Sep 4 2016
Jimmy Hill-Spivey: And I think we can now join Andy Gray-Spivey over at the Website Ground for match commentary and a report on today’s big game… Are you there Andy?
Andy Gray-Spivey: Och, ya see you’s pal, Irn Bru and some other words in Scottish.
Jimmy Hill-Spivey: In English please Andy, who loosely resembles Spiv – if you don’t mind.
Andy Gray-Spivey: And you join us right at the closing stages of the game as the Men In Tights launch yet another attack into Hell-On-Earth’s territory. And what a game it’s been Jimmy Hill-Spivey, let me tell you that pal.

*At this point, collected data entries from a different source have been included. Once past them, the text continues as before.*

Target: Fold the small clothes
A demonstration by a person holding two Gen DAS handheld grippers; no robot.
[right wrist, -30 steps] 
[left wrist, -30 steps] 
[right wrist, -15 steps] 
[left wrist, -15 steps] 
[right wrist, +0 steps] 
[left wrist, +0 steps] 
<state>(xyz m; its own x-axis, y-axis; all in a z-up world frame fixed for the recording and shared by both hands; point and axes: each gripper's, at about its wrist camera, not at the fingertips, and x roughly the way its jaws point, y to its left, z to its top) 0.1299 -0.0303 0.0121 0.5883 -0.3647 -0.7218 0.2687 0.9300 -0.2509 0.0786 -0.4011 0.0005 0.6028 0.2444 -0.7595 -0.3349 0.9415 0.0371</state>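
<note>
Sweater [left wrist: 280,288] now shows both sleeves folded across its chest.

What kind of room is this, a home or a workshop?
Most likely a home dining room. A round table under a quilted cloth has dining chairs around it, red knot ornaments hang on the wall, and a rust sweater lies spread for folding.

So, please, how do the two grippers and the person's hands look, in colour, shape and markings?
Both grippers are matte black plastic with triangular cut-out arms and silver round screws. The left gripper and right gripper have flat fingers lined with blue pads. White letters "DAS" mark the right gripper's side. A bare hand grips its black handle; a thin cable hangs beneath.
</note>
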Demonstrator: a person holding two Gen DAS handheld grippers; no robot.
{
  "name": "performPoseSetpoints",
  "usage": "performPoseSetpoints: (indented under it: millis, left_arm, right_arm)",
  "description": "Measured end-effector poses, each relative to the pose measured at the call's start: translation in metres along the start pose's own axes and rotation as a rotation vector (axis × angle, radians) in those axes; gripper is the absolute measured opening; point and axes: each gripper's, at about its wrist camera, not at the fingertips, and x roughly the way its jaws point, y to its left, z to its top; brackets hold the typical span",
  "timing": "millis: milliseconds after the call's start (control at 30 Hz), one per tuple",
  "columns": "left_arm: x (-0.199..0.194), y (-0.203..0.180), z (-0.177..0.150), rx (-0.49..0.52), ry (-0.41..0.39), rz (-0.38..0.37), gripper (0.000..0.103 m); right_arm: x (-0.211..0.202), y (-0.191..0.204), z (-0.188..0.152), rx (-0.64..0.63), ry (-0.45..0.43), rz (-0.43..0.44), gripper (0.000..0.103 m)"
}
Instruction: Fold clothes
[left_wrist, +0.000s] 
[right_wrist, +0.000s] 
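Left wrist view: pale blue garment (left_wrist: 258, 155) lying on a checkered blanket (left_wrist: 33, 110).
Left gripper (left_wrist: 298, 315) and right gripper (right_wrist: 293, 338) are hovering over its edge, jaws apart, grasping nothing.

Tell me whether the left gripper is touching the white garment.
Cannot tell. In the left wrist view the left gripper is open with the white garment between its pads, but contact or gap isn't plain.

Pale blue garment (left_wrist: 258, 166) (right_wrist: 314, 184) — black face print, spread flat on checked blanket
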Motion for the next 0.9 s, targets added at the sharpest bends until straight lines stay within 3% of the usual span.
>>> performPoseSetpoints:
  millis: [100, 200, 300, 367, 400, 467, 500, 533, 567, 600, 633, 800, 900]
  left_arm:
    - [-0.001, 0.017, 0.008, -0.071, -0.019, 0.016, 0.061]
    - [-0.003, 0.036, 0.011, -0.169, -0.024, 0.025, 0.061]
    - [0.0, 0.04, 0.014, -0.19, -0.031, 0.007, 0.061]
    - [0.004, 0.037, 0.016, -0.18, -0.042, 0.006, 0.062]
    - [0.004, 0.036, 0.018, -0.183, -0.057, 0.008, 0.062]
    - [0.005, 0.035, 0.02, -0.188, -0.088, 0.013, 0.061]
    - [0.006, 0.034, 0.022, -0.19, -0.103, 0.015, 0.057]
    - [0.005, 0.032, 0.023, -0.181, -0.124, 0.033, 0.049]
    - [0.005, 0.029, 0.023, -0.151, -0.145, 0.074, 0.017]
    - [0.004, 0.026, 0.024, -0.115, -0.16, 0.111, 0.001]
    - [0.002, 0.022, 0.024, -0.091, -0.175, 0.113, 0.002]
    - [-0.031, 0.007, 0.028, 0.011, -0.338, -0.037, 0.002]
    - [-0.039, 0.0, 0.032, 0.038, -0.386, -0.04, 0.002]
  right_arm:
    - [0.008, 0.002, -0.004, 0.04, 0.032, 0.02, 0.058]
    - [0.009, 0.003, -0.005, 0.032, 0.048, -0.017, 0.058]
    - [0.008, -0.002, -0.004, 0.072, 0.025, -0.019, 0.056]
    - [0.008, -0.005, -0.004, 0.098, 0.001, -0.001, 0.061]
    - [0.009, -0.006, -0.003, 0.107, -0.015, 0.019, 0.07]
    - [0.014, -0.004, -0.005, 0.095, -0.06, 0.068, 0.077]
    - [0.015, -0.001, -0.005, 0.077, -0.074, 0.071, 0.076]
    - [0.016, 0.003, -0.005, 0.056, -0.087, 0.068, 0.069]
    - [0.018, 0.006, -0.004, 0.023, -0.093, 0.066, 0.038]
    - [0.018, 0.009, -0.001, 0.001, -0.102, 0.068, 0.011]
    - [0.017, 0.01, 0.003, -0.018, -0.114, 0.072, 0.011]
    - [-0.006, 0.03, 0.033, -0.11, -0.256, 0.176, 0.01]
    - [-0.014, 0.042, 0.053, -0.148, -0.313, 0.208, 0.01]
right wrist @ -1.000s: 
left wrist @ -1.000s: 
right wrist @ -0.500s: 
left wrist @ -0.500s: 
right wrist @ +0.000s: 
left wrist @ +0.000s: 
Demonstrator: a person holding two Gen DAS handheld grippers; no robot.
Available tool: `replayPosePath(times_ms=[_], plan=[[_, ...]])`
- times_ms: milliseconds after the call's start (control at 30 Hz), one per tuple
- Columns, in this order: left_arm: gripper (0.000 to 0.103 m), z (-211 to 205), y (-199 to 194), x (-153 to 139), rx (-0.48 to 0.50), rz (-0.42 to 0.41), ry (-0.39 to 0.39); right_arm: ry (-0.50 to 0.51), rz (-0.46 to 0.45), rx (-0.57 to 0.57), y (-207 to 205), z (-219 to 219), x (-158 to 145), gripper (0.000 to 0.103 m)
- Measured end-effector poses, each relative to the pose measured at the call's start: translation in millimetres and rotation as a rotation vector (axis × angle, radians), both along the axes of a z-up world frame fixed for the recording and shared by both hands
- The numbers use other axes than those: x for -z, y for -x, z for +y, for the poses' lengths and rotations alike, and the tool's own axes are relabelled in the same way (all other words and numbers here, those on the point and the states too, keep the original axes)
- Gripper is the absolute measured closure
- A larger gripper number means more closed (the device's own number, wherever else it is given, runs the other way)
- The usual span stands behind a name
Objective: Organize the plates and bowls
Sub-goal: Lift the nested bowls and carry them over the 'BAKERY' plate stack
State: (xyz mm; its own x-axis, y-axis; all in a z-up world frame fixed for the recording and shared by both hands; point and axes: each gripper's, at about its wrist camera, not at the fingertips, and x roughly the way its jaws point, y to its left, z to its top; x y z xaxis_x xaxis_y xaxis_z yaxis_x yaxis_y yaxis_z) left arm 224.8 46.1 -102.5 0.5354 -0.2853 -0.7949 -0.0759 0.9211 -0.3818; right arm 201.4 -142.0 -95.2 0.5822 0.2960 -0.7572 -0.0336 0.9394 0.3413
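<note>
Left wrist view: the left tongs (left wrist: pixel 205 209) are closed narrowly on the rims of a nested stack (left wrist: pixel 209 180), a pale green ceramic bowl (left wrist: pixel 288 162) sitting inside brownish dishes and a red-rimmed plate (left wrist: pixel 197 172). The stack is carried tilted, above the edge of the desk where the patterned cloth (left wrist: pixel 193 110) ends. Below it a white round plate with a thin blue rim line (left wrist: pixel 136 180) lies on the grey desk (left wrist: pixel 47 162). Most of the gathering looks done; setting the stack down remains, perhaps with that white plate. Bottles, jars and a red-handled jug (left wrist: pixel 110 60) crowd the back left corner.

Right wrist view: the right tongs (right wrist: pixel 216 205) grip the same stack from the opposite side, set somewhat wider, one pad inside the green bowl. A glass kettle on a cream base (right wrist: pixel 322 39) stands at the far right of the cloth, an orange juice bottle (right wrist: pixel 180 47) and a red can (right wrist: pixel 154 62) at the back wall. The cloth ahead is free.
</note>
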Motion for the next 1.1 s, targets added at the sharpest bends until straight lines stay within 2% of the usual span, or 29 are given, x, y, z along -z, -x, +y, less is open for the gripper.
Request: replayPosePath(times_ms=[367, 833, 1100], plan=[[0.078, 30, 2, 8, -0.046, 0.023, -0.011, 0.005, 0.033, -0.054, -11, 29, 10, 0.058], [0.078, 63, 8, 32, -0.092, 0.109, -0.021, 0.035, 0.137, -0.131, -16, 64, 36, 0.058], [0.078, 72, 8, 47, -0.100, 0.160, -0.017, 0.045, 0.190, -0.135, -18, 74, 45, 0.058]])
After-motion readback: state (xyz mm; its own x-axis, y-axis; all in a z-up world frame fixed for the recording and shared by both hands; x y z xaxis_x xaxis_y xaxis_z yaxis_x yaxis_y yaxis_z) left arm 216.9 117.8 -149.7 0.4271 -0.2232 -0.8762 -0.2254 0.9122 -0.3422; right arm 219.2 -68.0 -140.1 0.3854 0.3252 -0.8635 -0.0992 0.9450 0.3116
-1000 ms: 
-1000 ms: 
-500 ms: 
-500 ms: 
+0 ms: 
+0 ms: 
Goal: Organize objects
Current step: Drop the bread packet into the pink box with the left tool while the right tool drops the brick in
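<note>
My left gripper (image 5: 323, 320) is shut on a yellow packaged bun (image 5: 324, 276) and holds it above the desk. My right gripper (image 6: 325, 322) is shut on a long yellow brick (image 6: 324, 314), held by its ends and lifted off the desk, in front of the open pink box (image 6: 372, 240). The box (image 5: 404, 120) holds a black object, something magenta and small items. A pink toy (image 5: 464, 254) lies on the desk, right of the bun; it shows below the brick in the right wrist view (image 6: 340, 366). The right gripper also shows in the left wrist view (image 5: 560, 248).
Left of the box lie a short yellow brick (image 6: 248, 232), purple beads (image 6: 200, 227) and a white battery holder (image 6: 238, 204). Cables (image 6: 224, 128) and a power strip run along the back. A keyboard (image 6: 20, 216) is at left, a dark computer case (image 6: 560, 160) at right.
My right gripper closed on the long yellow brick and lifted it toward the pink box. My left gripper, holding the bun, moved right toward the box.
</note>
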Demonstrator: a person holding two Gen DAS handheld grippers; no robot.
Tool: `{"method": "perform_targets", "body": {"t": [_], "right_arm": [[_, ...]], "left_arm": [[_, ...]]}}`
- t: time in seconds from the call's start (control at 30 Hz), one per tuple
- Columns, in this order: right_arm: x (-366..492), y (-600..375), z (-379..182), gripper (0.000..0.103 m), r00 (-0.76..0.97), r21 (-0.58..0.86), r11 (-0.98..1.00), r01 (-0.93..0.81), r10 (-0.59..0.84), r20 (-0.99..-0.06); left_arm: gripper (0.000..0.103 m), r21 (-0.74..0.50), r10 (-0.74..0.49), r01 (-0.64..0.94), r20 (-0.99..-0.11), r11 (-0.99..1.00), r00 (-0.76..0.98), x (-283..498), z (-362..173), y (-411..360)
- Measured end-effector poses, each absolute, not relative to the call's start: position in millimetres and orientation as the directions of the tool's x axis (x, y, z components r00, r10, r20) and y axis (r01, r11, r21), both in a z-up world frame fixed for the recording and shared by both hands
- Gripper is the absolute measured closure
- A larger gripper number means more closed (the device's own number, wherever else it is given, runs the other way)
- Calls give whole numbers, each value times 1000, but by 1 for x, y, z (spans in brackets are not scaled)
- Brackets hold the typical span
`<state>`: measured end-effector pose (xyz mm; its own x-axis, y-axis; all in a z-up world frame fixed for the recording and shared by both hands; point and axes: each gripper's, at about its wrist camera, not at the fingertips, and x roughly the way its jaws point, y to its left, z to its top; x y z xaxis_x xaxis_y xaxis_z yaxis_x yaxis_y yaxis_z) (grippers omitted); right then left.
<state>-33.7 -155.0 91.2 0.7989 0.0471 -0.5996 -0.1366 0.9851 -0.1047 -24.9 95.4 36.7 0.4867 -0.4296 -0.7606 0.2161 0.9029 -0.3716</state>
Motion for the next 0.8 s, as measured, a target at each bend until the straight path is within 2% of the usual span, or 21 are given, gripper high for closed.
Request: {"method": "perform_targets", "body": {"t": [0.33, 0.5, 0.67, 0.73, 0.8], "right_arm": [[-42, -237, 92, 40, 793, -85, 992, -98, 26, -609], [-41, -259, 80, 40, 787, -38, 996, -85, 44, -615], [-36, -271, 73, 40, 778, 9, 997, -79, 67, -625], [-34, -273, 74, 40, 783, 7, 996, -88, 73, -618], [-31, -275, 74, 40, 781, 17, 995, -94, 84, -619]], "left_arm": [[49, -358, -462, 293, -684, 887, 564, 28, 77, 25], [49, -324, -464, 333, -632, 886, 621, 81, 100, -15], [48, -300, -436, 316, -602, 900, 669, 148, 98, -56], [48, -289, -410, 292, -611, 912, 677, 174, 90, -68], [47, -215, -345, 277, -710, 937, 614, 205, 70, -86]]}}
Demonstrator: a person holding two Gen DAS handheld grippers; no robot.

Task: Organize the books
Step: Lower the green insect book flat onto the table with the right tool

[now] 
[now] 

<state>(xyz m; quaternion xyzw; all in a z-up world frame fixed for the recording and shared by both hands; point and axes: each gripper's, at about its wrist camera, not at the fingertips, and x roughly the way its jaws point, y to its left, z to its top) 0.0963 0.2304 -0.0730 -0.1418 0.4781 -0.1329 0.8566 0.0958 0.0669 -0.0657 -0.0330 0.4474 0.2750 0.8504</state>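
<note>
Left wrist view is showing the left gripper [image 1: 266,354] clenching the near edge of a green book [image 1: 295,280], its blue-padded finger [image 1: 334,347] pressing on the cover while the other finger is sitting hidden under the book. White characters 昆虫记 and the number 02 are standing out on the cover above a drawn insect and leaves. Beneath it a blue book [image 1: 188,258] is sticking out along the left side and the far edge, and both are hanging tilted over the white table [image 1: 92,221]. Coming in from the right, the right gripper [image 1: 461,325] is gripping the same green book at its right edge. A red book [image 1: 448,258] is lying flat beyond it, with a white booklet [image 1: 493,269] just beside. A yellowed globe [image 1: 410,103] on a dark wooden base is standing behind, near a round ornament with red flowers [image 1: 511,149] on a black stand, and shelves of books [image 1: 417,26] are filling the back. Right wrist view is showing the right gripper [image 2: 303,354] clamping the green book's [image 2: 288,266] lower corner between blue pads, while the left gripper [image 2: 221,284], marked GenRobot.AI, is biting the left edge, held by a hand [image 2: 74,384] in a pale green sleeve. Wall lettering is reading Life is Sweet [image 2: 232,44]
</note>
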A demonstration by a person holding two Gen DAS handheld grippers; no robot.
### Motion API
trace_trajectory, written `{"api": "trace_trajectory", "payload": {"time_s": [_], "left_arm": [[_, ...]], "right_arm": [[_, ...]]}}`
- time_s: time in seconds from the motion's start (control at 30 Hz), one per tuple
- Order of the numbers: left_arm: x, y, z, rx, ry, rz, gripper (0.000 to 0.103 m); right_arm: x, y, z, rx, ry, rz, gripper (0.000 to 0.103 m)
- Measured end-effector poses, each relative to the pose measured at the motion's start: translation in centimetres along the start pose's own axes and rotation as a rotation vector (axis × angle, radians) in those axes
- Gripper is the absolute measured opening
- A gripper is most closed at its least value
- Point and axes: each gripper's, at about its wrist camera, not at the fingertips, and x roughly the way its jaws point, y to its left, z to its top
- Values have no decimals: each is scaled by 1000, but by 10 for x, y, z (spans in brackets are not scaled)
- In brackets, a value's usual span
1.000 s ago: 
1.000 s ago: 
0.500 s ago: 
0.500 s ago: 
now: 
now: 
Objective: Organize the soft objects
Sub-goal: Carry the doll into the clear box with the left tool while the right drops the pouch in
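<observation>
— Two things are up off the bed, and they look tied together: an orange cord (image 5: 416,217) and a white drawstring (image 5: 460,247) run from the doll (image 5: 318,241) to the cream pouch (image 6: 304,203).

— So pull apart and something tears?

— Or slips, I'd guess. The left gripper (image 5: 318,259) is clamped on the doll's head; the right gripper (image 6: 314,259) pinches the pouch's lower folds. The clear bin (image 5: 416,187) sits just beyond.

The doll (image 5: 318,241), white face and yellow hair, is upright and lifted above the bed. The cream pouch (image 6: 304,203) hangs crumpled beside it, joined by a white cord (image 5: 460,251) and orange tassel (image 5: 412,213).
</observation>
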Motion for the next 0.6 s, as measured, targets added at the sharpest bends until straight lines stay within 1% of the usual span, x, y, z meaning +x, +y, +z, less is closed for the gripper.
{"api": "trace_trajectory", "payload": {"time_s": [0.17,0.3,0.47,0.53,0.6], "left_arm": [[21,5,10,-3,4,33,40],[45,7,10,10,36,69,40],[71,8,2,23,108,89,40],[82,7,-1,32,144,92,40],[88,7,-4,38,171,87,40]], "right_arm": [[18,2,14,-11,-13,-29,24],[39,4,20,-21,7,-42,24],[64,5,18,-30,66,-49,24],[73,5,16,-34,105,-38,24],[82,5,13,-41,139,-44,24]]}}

No one gave Hell-On-Earth’s minions a cat in hell’s chance of overcoming Nonces United’s highly paid Men In Tights.
Indeed, with big money sponsorship from the British Government, the Noncey Boys should have pissed all over the ill equipped, under supported Minions who depend on public donations to survive.
Yet against all odds Jimmy-Hill-Spivey, the Minions have once again refused to let the Men In Tights piss all over them – they certainly are not into that kinky shit, I can tell you.
And what’s more, not only have they held firm against the Nonces relentless onslaughts; the slightly controversial, hugely under-rated, brutally handsome Chris Spivey has once again been devastating in attack, causing widespread panic amongst the Government’s Golden-Boys and inevitably forcing them to make mistakes, which has resulted in another sloppy own goal.
I also have to say Jimmy Hill-Spivey, that not even the Nonces huge number of supporters – commonly known as the Paedo Trolls – whose volley of verbal attacks can and has destroyed many opposition team’s confidence, sometimes even forcing them to fold, have been allowed to do any damage
On the contrary in fact – with the veteran, Dogman and the Crew dealing with any verbal abuse swiftly and efficiently by electronically castrating the widely loathed, gutless, sewer-dwelling, Nonce United’s, eunuch bitches, before they are even heard.
However, what is very clear is that the Men In Tights, their Government Sponsors – or should that be Government Poncers – and the half-baked human vermin who cream their panties in homage to the Paedophile Players, have all been exposed for their use of foul play, fear tactics and conduct unbecoming of a gentlemen and have without a shadow of doubt been made to look very amateurish, very mediocre and devoid of originality and fresh ideas by this small team of Giants – or at least they are compared to the Men In Tight’s troll army – and their legion of loyal supporters here at the Website Ground.
And as the Noncey Ponces try to mount what must be their last attack of the day, there are some Terrapins in a fix.
They think it’s all over… It is now…
Jimmy Hill-Spivey: Is this the end for Nonce United, Andy Gray-Spivey?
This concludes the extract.